**WHAT YOU WILL DO**
Every line of the data must appear again in the answer, exactly as written.

**SUPPLIED DATA**
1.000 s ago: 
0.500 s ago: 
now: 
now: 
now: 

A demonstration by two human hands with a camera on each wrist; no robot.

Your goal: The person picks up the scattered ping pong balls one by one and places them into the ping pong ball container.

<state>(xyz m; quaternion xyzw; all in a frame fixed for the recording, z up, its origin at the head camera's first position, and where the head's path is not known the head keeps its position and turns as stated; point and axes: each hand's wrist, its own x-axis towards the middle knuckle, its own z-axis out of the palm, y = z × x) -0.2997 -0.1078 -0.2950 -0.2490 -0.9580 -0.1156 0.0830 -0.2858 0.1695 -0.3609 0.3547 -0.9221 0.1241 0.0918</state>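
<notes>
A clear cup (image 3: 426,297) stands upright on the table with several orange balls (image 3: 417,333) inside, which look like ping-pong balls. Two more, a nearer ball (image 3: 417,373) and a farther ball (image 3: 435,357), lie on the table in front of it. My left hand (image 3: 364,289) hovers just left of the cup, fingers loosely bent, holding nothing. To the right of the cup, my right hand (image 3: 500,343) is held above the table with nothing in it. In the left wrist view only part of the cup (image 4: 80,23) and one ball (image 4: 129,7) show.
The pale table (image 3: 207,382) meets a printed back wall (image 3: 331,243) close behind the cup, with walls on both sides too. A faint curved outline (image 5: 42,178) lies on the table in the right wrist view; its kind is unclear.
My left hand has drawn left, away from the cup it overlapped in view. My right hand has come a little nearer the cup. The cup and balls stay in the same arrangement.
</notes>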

**EXPECTED ANSWER**
1.000 s ago: 
0.500 s ago: 
now: 
now: 
now: 

A demonstration by two human hands with a camera on each wrist; no robot.

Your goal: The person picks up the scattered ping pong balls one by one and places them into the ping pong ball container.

<state>(xyz m; quaternion xyzw; all in a frame fixed for the recording, z up, its origin at the head camera's first position, and where the head's path is not known the head keeps its position and turns as stated; point and axes: each hand's wrist, its own x-axis towards the middle knuckle, its own z-axis out of the palm, y = z × x) -0.2997 -0.1078 -0.2950 -0.2490 -0.9580 -0.1156 0.0830 -0.2858 0.1695 -0.3609 0.3547 -0.9221 0.1241 0.0918</state>
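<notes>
A clear cup (image 3: 426,297) stands upright on the table with several orange balls (image 3: 417,333) inside, which look like ping-pong balls. Two more, a nearer ball (image 3: 417,373) and a farther ball (image 3: 435,357), lie on the table in front of it. My left hand (image 3: 364,289) hovers just left of the cup, fingers loosely bent, holding nothing. To the right of the cup, my right hand (image 3: 500,343) is held above the table with nothing in it. In the left wrist view only part of the cup (image 4: 80,23) and one ball (image 4: 129,7) show.
The pale table (image 3: 207,382) meets a printed back wall (image 3: 331,243) close behind the cup, with walls on both sides too. A faint curved outline (image 5: 42,178) lies on the table in the right wrist view; its kind is unclear.
My left hand has drawn left, away from the cup it overlapped in view. My right hand has come a little nearer the cup. The cup and balls stay in the same arrangement.
</notes>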

Work on this exercise has been completed.